If your bladder tank had very little pressure in it after you drained the boiler to zero pressure. Probably need a new tank. Sometimes its just the schrader core, but not too often.

harleyrider 11-29-2011 09:33 PM


Originally Posted by multiphrenic (Post 781715)
sorry, how do i reduce running pressure?

By letting water out of the boiler.....

ben's plumbing 11-29-2011 09:37 PM


Originally Posted by multiphrenic (Post 781715)
sorry, how do i reduce running pressure?

open blue valve you open before and watch pressure guage stop at 12-15 lbs and run boiler see if dripping stops..

DannyT 11-29-2011 10:43 PM

looks like you are at 20 pounds at around 116 degrees. most boilers i used to see ran between 180-190 degrees. by the time your boiler gets up to operating temperature you are gonna be way above 20 pounds.

how 11-29-2011 11:10 PM

If you are showing a 20 psi average, especially after recently draining the boiler down to zero, then the only way you are going to be able to lower it is by draining some water out and only if the water feed valve to your system is shut off.
I have only ever seen a couple of residential systems with the water feeds left off out of thousands left on.

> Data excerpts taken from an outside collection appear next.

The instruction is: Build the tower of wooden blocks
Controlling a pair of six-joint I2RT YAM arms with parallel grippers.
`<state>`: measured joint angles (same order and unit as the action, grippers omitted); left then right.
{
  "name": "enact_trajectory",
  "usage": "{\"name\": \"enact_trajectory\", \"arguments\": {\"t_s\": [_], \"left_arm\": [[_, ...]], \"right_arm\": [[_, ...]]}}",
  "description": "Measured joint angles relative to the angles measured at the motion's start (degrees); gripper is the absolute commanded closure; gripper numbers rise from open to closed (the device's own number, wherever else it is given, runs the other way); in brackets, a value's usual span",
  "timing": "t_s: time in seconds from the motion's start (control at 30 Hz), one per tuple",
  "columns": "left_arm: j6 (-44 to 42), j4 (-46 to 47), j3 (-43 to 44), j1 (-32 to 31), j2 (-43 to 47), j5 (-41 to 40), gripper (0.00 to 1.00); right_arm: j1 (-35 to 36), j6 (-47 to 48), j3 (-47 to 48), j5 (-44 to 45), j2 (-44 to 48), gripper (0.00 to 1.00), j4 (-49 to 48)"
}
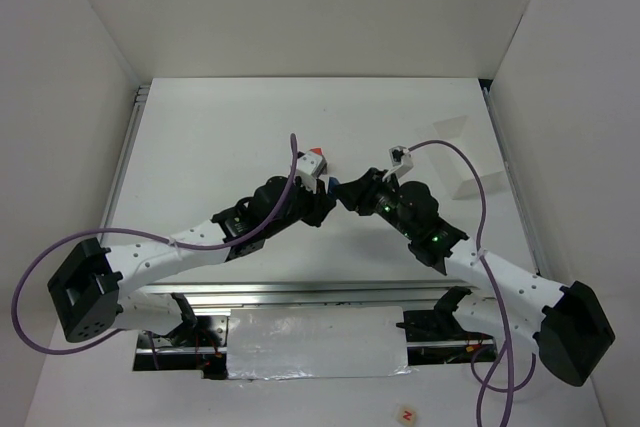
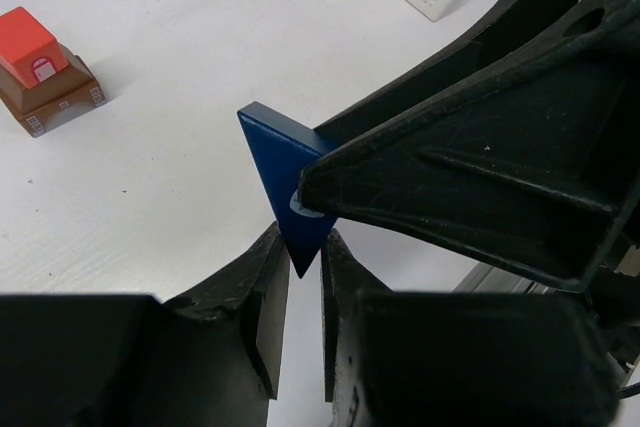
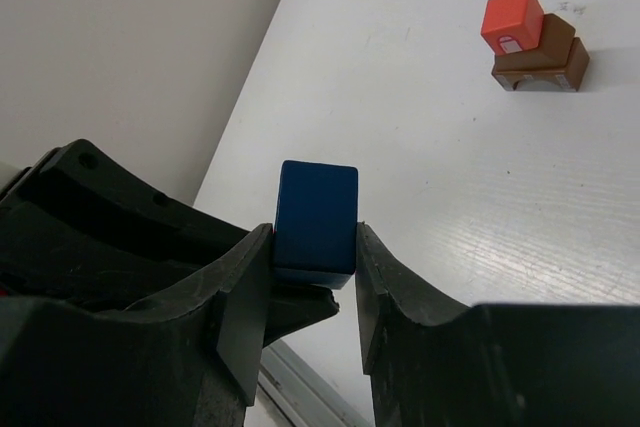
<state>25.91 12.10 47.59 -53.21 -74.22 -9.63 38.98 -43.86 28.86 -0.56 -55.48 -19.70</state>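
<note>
Step in hand: I judge this a mid-air handover of the blue wedge [image 2: 275, 162] between my two arms, above the middle of the desk [image 1: 220, 137].
Left jaws: clenched on the wedge's pointed lower tip.
Right jaws: closed in on the wedge's two flat sides; from the right wrist view both pads look to be touching it.
Wood block tower [image 1: 315, 162]: it stands near the middle of the desk, a little toward the far edge and well apart from the wedge. The red cube [image 2: 28, 42] sits skewed on the brown blocks [image 3: 545, 62].
Left to do: the wedge is not yet on top.
Next move: release the left jaws first. Then I carry the wedge over and set its flat base squarely on the cube.
</note>
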Motion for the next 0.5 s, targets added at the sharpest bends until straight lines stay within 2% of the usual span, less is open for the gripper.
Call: {"name": "enact_trajectory", "arguments": {"t_s": [0.03, 0.07, 0.13, 0.23, 0.27, 0.37, 0.43, 0.5], "left_arm": [[0.0, 0.0, 0.0, 0.0, 0.0, -0.02, 1.0], [0.0, 0.02, 0.0, 0.02, 0.02, -0.02, 0.95], [0.0, 0.02, 0.0, 0.02, 0.07, -0.02, 0.8], [-0.2, 0.13, 0.0, 0.02, 0.31, -0.42, 0.49], [-0.31, -0.22, 0.0, 0.02, 0.55, -0.68, 0.33], [-0.28, -1.86, -0.15, 0.07, 2.14, -2.4, 0.09], [-0.35, -2.97, -0.94, 0.66, 4.5, -3.1, 0.01], [-0.24, -3.67, -2.4, 2.34, 7.65, -3.72, 0.01]], "right_arm": [[0.39, 0.42, 0.15, 0.74, 0.04, 0.8, 0.11], [0.72, 0.9, 0.37, 1.4, 0.07, 0.83, 0.5], [1.2, 2.27, 1.38, 2.19, 0.02, 0.86, 1.86], [1.4, 5.64, 3.63, 2.49, -0.5, 0.89, 4.15], [1.38, 7.13, 4.72, 2.71, -0.85, 0.89, 4.94], [1.07, 11.93, 8.55, 3.37, -1.75, 0.9, 6.8], [0.28, 16.65, 12.02, 3.78, -2.12, 0.9, 8.17], [-0.74, 20.94, 14.14, 3.78, -2.25, 0.89, 8.7]]}}
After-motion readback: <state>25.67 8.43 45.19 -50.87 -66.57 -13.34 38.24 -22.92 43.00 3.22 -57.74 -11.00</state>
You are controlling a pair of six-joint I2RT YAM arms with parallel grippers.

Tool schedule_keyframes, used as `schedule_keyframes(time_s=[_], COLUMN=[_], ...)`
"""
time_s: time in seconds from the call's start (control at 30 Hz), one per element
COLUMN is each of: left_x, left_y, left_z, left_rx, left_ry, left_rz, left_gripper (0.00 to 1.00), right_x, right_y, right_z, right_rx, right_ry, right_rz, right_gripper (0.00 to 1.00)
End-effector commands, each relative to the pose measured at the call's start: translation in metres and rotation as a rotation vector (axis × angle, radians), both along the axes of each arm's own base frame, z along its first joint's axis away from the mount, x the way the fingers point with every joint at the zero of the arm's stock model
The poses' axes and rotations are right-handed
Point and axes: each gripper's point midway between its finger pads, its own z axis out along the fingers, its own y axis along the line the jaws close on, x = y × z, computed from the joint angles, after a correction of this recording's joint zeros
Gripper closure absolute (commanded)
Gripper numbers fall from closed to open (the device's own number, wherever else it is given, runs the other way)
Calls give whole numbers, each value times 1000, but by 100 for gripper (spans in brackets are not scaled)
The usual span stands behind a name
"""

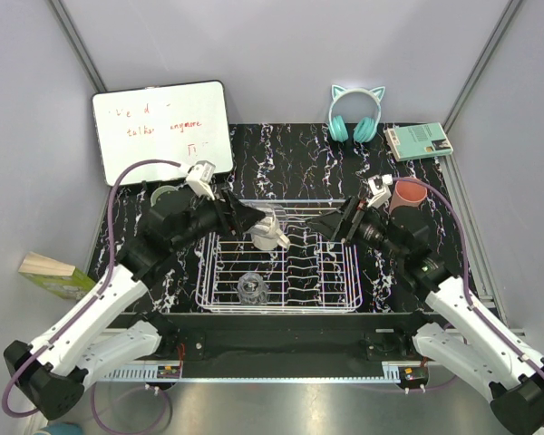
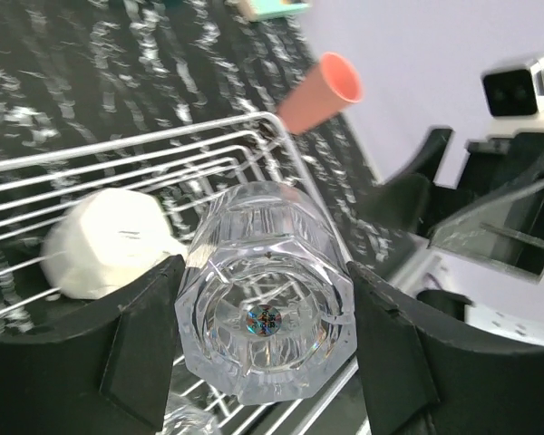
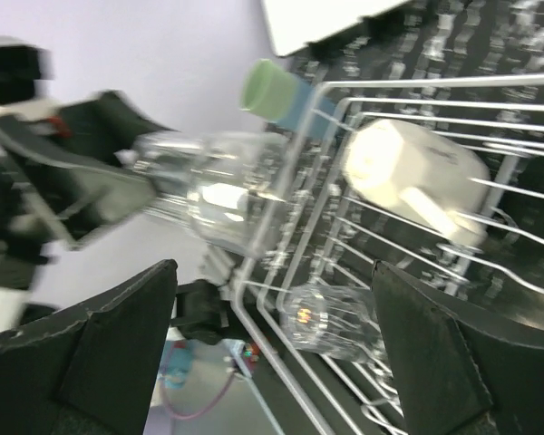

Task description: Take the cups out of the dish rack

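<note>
Cups update. Top view: my left gripper (image 1: 254, 220) is clamped on a clear glass (image 1: 266, 225) over the rack's (image 1: 340, 281) far left part. The mug (image 1: 274, 240) is just beside it and a second glass (image 1: 250, 288) sits at the near side. The pink cup (image 1: 408, 193) and green cup (image 1: 163, 193) stand outside the rack, right and left. My right gripper (image 1: 331, 225) hangs wide and empty nearby, so I reckon the two could bump.

Left wrist: my fingers (image 2: 140, 340) pinch the slick faceted body, which is lying sideways. It might twist or slide out, or clip the mug or a wire. Can't tell if it's clear of the tines.

Right wrist: blurry, and a blue cup (image 3: 299, 101) is mostly hidden behind the green one.
</note>
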Motion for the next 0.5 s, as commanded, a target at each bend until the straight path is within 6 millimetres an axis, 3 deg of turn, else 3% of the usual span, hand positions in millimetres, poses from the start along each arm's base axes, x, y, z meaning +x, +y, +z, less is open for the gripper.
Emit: schedule_keyframes(time_s=[0.0,0.2,0.47], left_x=[-16,-21,-20], left_y=[-22,-32,-40], left_z=[54,61,61], left_rx=[-263,-389,-453], left_ry=[-160,-176,-166], left_rz=[-137,-199,-233], left_gripper=[100,100,100], right_x=[-15,-19,-20], right_y=[14,21,27], right_z=[52,59,61], right_rx=[185,246,274], right_ry=[-111,-112,-106], right_rz=[111,161,193], right_gripper=[5,8,19])
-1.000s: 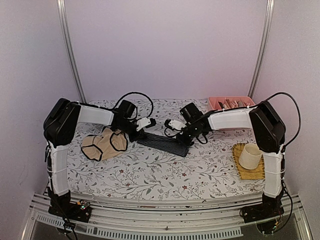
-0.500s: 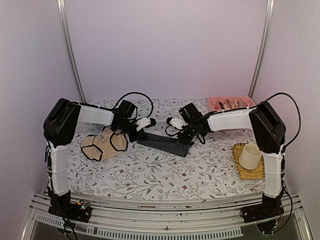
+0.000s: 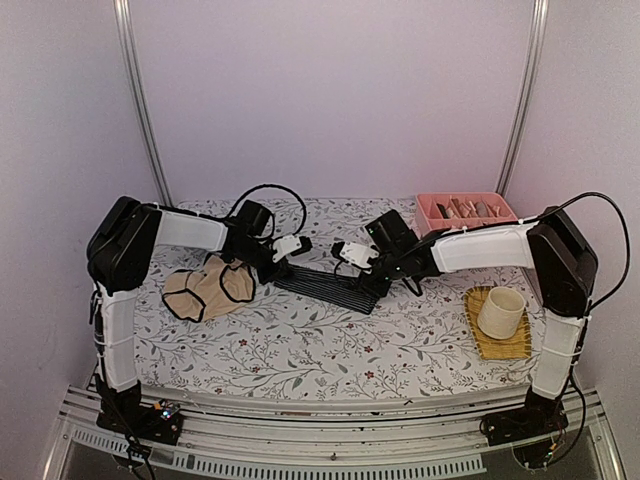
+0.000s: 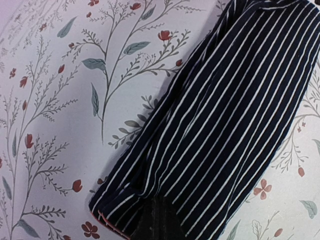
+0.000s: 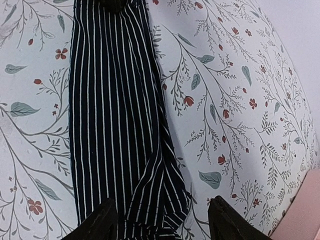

I recently read here at DIY about differing opinions as to whether the water feed should be left on or off.
If one subscribes to the water feed shut off opinion then draining a little water will drop the water pressure. One to three cups should do it. Drain it too low and you'll start to have circulation difficulties on the top floor.
If one leaves the water feed open like just about every boiler system I've ever seen, then one would have to adjust the boiler pressure reducing valve, and then drain out some water, which is trickier.
Perhaps the water feed off and the a dropping of the pressure to 15psi by some draining when the boiler is hot, would be the easiest way to test if the relief valve will behave at a lower psi.

P.S. About your upgrading plans! Very few of my customers see the efficiency improvements on their gas bills that they were promised after switching to a new boiler. These are comparing entry level older boilers with entry level new boilers. Everyone sees it with insulation or window upgrades, but I for one look at such efficiency promises that don't translate as reduced gas bills as just more sales bunk!